Worth absorbing after a few drinks.
“No neither do I. The news - it’s all so bloody gloomy these
days.”
“Ignore it then. I do.” Wasn’t quite true but near enough.
“I can’t ignore it – what’s that?”
“It’s an oystercatcher somewhere out there in the marshes It can sound quite eerie.” I
caught Hall’s faint sense of unease. Perhaps he wasn’t a nature lover.
“Hell of a spooky sound. Can’t say I appreciate that kind of
thing myself - atmospheric though.”
“Yes it is atmospheric. I love it – come here quite often.”
“Nice sunset too,” Hall added. “Maybe I ought to do this
kind of thing as well. Get away from things.”
“Get away from what?”
“Oh all kinds of things. Work, the general grind, events –
no not so much events. Trends – global trends.”
“What trends?”
“Well – here’s one I think about a lot. Imagine a world
where you can go wherever you like at the drop of a hat.”
“Sounds wonderful.” I could tell Hall had something to get
off his chest. Dusk over the marshes, the oystercatcher’s call, a modest sunset
and that faint rumble of the sea giving the shingle what for. The natural world
was not what he was here for.
“Does it sound so wonderful? Maybe it does from some angles.”
Hall paused and scratched his head. He sat silently for a while, as if
gathering something together, some slowly maturing idea lying deeper than the
beer.
“From some angles? Not yours I presume.” I realised I didn’t
know Hall well enough to grasp his angle without an explanation. If he’d been a
friend I’d have known, but then perhaps our conversation would have been more
superficial, a skating over known surfaces.
“Suppose – oh I don’t know. Suppose in a world without national
borders there are jobs which might be anywhere in the world. If you want one
you just have to go there because you can’t get anything local.” Hall paused
again. The old chap on the shooting stick hadn’t moved and by now it was getting
dark. Maybe he was listening to our conversation. Maybe he wanted to know what
Hall had to say.
“Okay let’s suppose that,” I prompted.
“Well – suppose everything is known about you – suppose it
is all in the global computer systems –“
“Which it is already.”
“Yes - which as you say it is already. They probably know
more about us than we do ourselves. Now suppose a job pops up on your screen
and it’s a job which would actually suit you – really suit you. Location,
salary, the job itself – every box ticked. The global systems already know it
would suit you and they are right and you know they are right.”

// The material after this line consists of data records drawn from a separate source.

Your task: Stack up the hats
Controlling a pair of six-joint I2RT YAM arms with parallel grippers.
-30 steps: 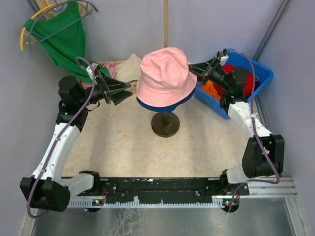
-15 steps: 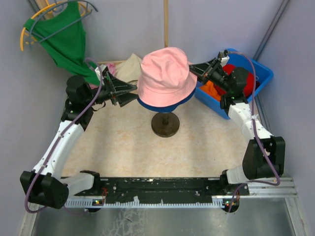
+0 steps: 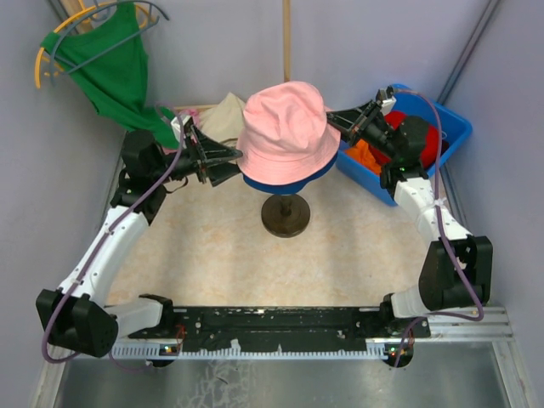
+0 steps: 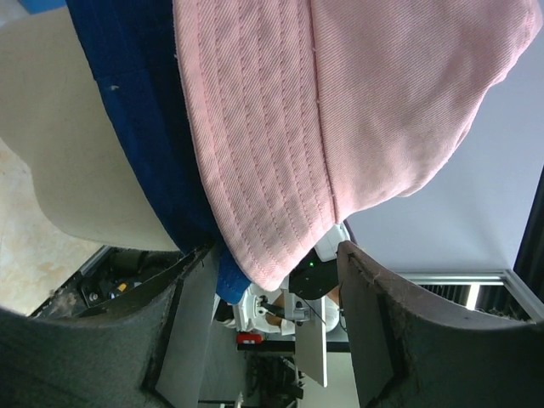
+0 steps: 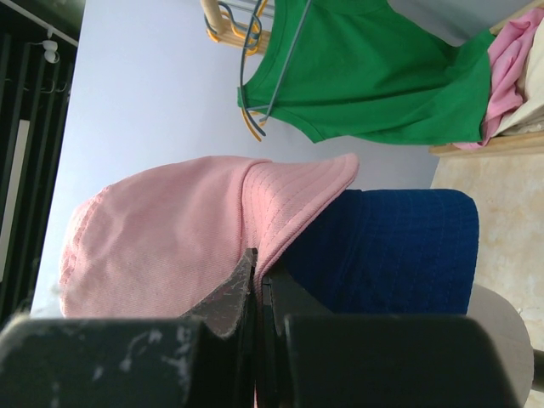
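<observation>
A pink bucket hat [image 3: 285, 132] sits over a navy blue hat [image 3: 285, 184] on a stand [image 3: 285, 214] at mid table. My right gripper [image 3: 334, 121] is shut on the pink hat's right brim [image 5: 293, 208], with the navy hat [image 5: 382, 246] just beside it. My left gripper [image 3: 235, 161] is open at the hats' left edge; the pink brim [image 4: 263, 195] and navy brim [image 4: 170, 170] hang between its fingers [image 4: 374, 314]. An orange hat [image 3: 364, 155] and a red one [image 3: 425, 136] lie in the blue bin [image 3: 450, 127].
A green garment on a hanger [image 3: 106, 68] hangs at the back left, also in the right wrist view [image 5: 374, 72]. Beige and pink cloths [image 3: 217, 115] lie in a wooden box behind the stand. Walls close in on both sides.
My left gripper has moved right, up to the left brim of the hats. My right gripper has stayed shut on the pink hat's brim.
</observation>
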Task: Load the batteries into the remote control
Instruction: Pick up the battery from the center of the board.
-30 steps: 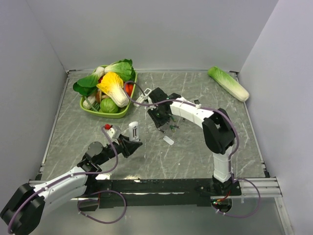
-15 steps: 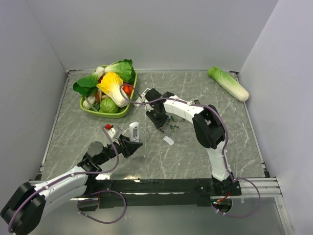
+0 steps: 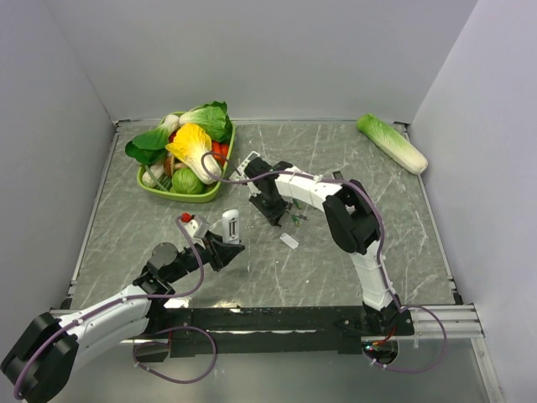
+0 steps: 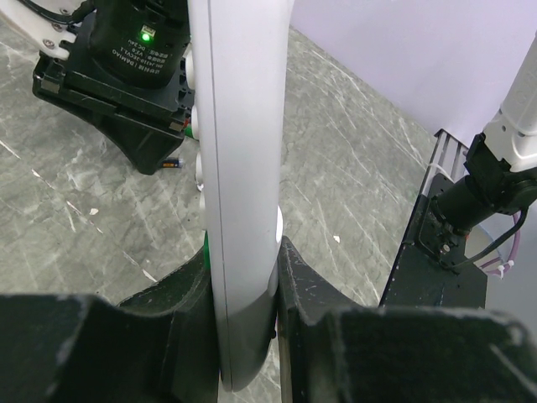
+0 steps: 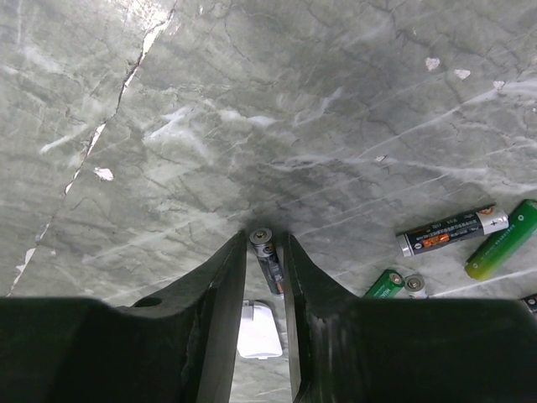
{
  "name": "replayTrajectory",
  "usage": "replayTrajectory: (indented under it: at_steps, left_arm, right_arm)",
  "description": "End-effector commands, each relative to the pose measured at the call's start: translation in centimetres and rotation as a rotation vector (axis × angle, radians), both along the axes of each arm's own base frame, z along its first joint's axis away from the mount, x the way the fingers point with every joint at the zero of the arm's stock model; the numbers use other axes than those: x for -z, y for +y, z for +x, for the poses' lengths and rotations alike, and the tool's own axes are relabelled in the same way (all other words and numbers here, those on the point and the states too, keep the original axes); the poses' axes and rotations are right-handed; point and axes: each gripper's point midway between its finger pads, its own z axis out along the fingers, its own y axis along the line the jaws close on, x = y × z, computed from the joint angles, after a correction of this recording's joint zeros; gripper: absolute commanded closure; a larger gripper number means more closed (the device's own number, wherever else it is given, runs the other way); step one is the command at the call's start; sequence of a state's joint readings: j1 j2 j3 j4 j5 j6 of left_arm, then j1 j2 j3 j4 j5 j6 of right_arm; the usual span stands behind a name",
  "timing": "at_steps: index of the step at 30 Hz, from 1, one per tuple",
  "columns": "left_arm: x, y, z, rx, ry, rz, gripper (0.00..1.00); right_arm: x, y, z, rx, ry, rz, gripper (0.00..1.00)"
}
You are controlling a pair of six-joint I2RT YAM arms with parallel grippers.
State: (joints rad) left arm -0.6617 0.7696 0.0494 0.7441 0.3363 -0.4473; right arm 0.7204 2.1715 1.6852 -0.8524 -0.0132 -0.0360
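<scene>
Three pale walls, marbled table, left gripper clamping remote control, right gripper pinching battery.

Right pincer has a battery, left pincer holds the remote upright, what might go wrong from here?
The right pincer pinches the battery at its very fingertips, so it may slip or twist when lifted. The left pincer grips the remote control only at its lower end; pushing a cell in might tip it. Loose batteries lie close by and could get knocked.

The right tool has slid slightly leftward across the grey marbled counter, its black elbow folding in closer behind it.
</scene>
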Motion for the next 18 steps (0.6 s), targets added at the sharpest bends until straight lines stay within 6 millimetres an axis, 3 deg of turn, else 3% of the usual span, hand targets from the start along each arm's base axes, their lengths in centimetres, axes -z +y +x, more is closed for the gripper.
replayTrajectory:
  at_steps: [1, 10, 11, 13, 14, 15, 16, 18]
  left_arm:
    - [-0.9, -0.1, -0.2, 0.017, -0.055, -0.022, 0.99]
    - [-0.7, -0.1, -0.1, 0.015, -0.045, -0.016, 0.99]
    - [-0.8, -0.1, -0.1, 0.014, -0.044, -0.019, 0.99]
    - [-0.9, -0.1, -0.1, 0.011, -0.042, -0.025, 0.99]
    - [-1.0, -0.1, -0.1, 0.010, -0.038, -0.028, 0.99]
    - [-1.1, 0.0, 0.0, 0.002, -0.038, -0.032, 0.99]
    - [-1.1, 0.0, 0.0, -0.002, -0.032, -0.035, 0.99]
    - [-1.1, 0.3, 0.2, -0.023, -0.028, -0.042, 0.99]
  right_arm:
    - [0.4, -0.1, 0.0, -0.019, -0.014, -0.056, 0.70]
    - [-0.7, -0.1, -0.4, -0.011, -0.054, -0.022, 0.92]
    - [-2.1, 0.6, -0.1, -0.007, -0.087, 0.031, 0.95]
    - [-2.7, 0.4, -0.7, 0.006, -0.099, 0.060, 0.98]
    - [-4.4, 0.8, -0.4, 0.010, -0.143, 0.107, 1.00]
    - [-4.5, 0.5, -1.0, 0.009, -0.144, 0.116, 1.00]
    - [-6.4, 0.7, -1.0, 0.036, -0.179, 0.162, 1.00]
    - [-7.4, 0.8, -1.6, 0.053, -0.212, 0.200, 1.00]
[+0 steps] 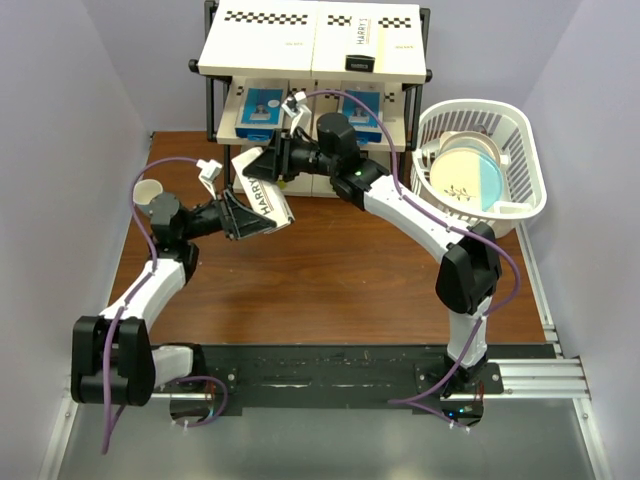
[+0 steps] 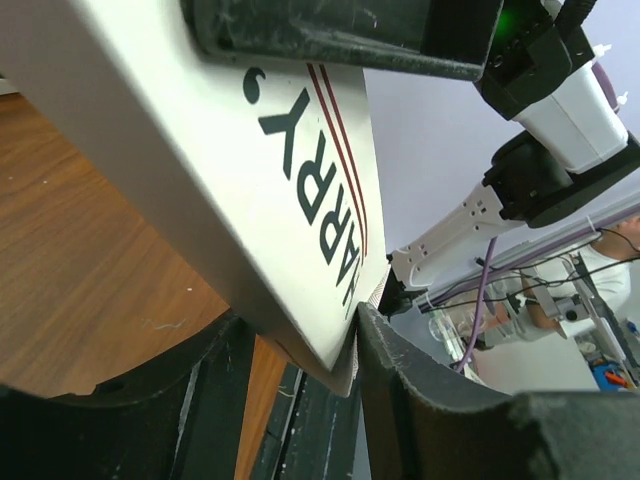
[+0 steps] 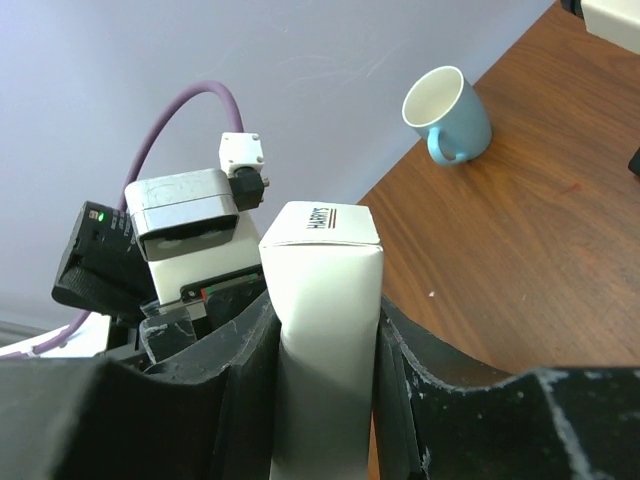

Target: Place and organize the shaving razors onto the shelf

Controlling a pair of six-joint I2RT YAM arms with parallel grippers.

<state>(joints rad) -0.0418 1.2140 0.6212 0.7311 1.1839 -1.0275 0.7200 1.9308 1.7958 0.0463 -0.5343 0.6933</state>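
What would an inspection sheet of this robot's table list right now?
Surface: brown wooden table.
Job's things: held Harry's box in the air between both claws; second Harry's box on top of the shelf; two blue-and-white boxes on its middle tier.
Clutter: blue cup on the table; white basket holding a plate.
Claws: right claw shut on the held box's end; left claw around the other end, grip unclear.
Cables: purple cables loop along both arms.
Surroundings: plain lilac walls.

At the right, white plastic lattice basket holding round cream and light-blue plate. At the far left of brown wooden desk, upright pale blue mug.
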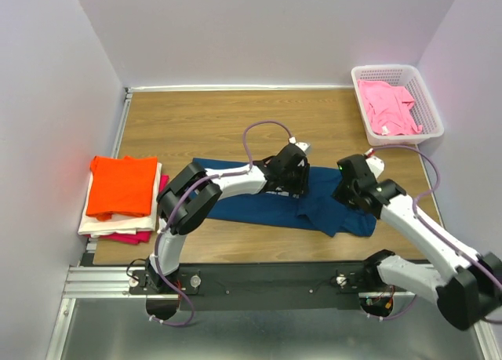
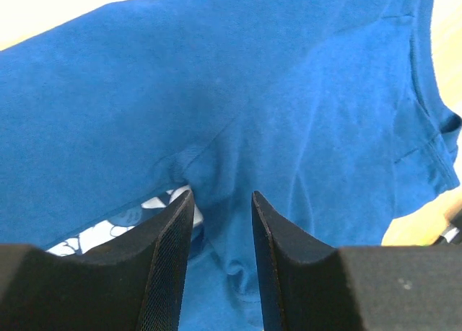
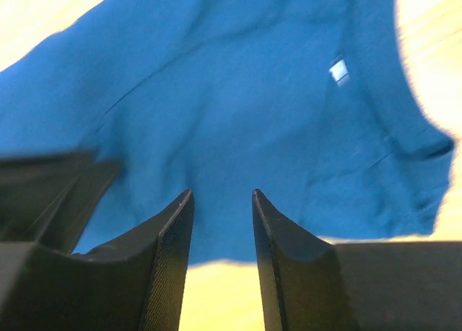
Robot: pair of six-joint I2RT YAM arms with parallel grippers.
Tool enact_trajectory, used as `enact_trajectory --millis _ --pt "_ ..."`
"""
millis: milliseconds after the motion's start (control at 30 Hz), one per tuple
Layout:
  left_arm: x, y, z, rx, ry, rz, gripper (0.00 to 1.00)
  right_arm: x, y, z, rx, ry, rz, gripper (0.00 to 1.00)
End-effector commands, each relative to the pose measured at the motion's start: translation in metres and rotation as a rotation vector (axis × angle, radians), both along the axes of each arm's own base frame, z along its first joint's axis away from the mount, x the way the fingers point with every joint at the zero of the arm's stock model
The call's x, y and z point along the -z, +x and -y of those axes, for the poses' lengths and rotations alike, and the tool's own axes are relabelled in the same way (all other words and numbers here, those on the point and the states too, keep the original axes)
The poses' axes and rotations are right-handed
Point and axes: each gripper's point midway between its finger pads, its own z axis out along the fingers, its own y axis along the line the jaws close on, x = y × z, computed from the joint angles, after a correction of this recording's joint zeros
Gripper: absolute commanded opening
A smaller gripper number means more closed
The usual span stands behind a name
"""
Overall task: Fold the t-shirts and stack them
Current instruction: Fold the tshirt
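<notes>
A: Any readable text?
B: No. White print (image 2: 123, 226) peeks from under the navy tee (image 2: 289, 115), illegible
A: Claws?
B: Left gripper (image 2: 221, 197) jaws slightly parted over a soft crease. Right gripper (image 3: 221, 195) parted too, holding nothing. Tee spread on the wooden table (image 1: 196, 117), orange tee (image 1: 121, 183) tops the left stack, pink tee (image 1: 390, 107) in lattice basket (image 1: 429, 105)

1. Overhead view: bright, even light; my arms (image 1: 235, 183) cast soft shadows on the surface (image 1: 196, 125).
2. Left wrist view: sharp, with the surface blown out pale at 11 o'clock.
3. Right wrist view: the navy t-shirt (image 3: 238, 107) is smeared by blur, the surface glares yellow at 1 and 6 o'clock, and my right pincer (image 3: 222, 201) looks crisp.
</notes>
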Motion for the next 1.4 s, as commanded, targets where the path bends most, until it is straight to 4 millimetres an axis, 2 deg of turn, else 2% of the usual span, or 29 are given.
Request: enact_trajectory --millis 0,67,133,167,233,433,567,633,733,800,867,933,1233,1267,1333,1367 --pt "-0.009 0.009 -0.012 -0.027 0.023 0.034 0.46 0.006 0.026 0.039 0.101 -0.207 -0.025 0.46" --pt "-0.01 0.011 -0.01 -0.025 0.022 0.039 0.46 0.018 0.043 0.045 0.108 -0.152 -0.046 0.47" --pt "-0.009 0.012 -0.012 -0.026 0.028 0.037 0.46 0.021 0.051 0.053 0.129 -0.131 -0.046 0.47" --pt "-0.008 0.012 -0.012 -0.024 0.03 0.038 0.46 0.025 0.054 0.066 0.163 -0.136 -0.061 0.47" --pt "-0.009 0.015 -0.012 -0.024 0.03 0.043 0.47 0.026 0.061 0.073 0.18 -0.132 -0.063 0.47" --pt "-0.01 0.017 -0.007 -0.013 0.006 0.037 0.47 0.043 0.066 0.104 0.259 -0.117 -0.095 0.47" --pt "-0.023 0.017 -0.008 -0.026 -0.021 0.058 0.47 0.047 0.076 0.103 0.25 -0.096 -0.07 0.47" --pt "-0.023 0.021 -0.018 -0.067 -0.006 0.071 0.47 0.051 0.079 0.099 0.242 -0.076 -0.063 0.47" --pt "-0.038 0.03 -0.035 -0.145 -0.029 0.09 0.47 0.064 0.079 0.093 0.231 -0.047 -0.081 0.47" --pt "-0.035 0.04 -0.053 -0.215 -0.01 0.1 0.47 0.07 0.079 0.09 0.225 -0.032 -0.082 0.47" --pt "-0.04 0.044 -0.062 -0.241 -0.021 0.105 0.47 0.074 0.076 0.091 0.234 -0.035 -0.094 0.46" --pt "-0.036 0.046 -0.071 -0.263 -0.016 0.096 0.47 0.079 0.073 0.093 0.243 -0.046 -0.109 0.46" --pt "-0.037 0.045 -0.081 -0.278 -0.025 0.091 0.47 0.085 0.07 0.099 0.267 -0.073 -0.114 0.43" --pt "-0.036 0.045 -0.082 -0.281 -0.022 0.09 0.47 0.084 0.07 0.1 0.269 -0.077 -0.111 0.35" --pt "-0.032 0.046 -0.084 -0.288 -0.016 0.086 0.47 0.081 0.071 0.101 0.271 -0.077 -0.1 0.28" --pt "-0.031 0.047 -0.085 -0.292 -0.015 0.084 0.47 0.079 0.071 0.102 0.274 -0.081 -0.095 0.21"
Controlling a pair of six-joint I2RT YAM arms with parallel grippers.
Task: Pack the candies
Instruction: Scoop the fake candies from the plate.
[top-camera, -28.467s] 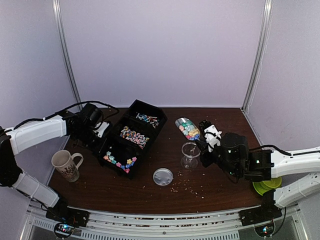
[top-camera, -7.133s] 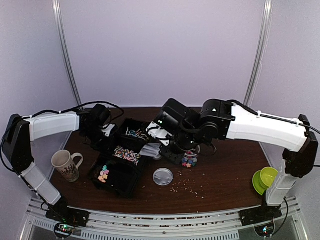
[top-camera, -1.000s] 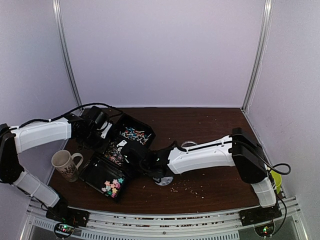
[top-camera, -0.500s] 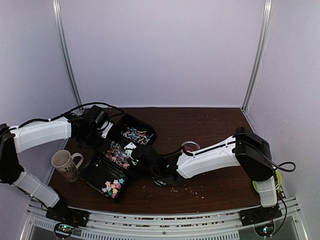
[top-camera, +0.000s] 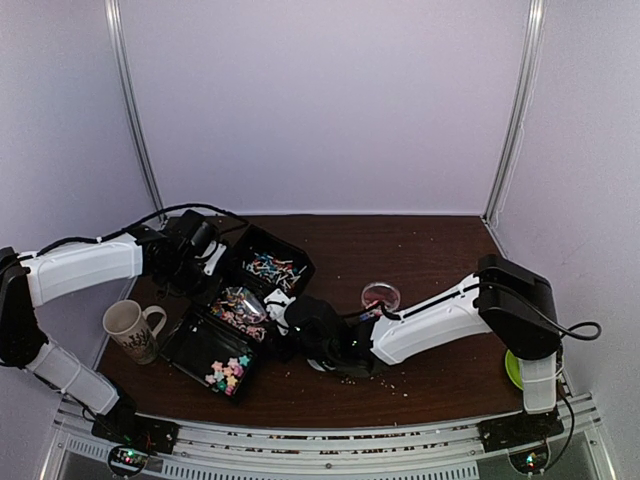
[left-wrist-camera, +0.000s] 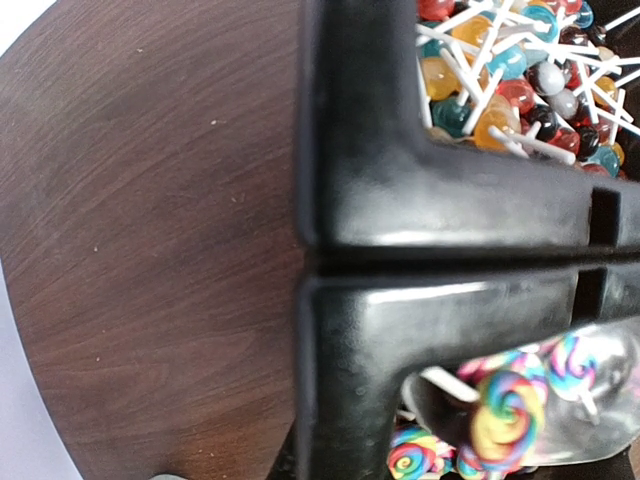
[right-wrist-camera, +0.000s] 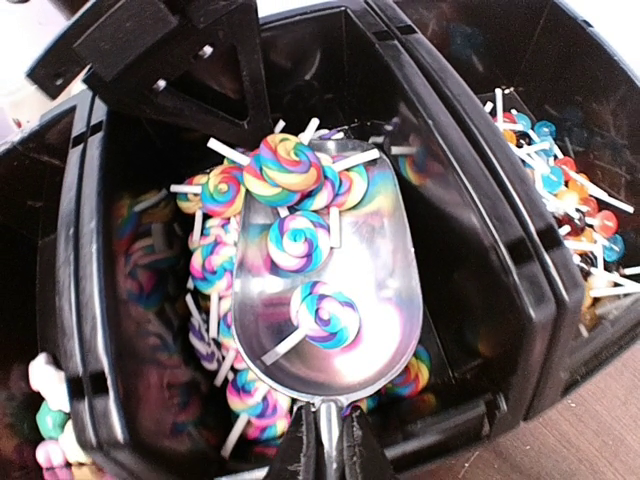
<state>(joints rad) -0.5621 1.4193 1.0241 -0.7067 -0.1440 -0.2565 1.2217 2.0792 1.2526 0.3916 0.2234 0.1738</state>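
Candies (right-wrist-camera: 298, 240) in scoop (right-wrist-camera: 385, 290) ahead of right tool (right-wrist-camera: 327, 445).

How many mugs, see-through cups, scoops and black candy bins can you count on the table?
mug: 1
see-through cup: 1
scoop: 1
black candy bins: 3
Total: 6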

“Even if a distant job suits you, what about leaving friends
and family?” I asked. Obvious question but Hall had all that worked out too.
“In this global system you never lose touch with anyone.
Doesn’t matter where you are in the world you never lose touch. It’s making a
difference already.”
“Okay what about children, what about relationships?”
“Eventually children will no longer be a parental
responsibility. Things are moving that way too. Children will be brought up in
official crèches, taught and socialised professionally. Nothing left to chance
or the vagaries of human behaviour.”
“That’s not new though is it?” I relied. “Skinner had all
that mapped out decades ago. Who takes it seriously now?”
“It is taken seriously by some. It must be because it’s an obvious
trend – we are moving towards it and there is no alternative trend which says
we shouldn’t go there. It’s all down to a fundamental weakness in our ability
to reason, to work out what we really want out of life.”
“You may say that here on this bench,” I replied, “but in
the final analysis people won’t stand for it.”
“They will stand for it because we have a deep problem with
happiness. We pursue happiness as if it is a desirable state, as if it is the
ultimate desirable state. Achieve happiness and there is nothing else to
achieve. That’s the crucial driver, the crucial assumption.”
“Well it isn’t a bad state to be in – happy. I’d go for it
and I don’t know anyone who wouldn’t.”
“I agree, who wouldn’t? The best possible care and complete
freedom within our capabilities. That’s where we are headed and there is no way
of stopping it.”
“Do you want to stop it?”
“Yes, even though I can’t decide if the whole idea is
wonderfully liberating or a new kind of serfdom.”
“Happy serfdom?”
“Yes that’s about it and the more I think about it the more
nightmarish it sounds, yet sometimes it doesn’t and I don’t like that either -”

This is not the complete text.